* [Goal of the exercise]:
For the material below, return exactly the lines starting at the one holding "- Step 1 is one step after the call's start" and ending at the one holding "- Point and", counting both as part of the range.

* [Dataset content]:
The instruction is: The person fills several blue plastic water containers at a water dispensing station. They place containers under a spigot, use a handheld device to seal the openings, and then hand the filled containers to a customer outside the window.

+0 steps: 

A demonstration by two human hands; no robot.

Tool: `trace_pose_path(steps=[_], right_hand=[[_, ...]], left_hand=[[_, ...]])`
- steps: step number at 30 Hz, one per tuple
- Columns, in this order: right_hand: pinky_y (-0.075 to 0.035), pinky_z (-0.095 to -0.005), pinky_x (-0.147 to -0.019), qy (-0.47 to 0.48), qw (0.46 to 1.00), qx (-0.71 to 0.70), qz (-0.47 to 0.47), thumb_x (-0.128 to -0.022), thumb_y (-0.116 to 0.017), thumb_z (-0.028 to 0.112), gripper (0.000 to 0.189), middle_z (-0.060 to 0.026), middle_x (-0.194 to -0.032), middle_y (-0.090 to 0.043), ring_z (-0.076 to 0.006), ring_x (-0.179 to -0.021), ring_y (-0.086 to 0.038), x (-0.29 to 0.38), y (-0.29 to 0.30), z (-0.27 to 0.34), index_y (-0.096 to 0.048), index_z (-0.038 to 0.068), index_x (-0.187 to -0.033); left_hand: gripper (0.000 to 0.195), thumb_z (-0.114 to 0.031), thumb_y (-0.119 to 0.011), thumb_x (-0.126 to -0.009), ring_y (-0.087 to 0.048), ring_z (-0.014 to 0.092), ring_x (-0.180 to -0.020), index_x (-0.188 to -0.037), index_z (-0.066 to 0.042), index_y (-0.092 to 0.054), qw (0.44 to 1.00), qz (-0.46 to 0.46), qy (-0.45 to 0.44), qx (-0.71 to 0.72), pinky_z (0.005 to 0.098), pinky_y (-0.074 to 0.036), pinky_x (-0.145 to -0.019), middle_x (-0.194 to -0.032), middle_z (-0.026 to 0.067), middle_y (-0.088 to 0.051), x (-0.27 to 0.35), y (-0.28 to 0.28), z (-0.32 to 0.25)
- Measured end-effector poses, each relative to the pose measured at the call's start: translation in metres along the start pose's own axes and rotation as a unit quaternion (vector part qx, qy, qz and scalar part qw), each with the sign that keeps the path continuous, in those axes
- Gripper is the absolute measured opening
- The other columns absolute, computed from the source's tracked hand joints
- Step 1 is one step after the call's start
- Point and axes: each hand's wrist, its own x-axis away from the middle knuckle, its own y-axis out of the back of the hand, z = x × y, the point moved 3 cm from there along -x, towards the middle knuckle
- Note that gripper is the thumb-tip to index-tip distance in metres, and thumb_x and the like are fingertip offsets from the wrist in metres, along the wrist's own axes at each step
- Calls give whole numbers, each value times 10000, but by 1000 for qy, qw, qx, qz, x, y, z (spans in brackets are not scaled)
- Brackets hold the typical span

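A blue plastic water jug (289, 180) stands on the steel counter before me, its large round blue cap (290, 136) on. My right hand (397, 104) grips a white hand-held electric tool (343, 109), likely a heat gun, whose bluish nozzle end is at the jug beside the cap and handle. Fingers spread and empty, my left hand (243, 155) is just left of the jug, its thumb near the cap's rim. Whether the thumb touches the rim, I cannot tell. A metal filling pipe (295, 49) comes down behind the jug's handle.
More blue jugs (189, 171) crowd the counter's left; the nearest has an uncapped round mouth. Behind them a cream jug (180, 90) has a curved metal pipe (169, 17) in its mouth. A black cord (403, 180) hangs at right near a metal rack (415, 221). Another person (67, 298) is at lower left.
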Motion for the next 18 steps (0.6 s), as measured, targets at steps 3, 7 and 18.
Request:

* [Solution to this task]:
- Step 1 is one step after the call's start
- Point and axes: each hand's wrist, its own x-axis away from the middle knuckle, its own y-axis out of the back of the hand, z = x × y, the point moved 3 cm from there along -x, towards the middle knuckle

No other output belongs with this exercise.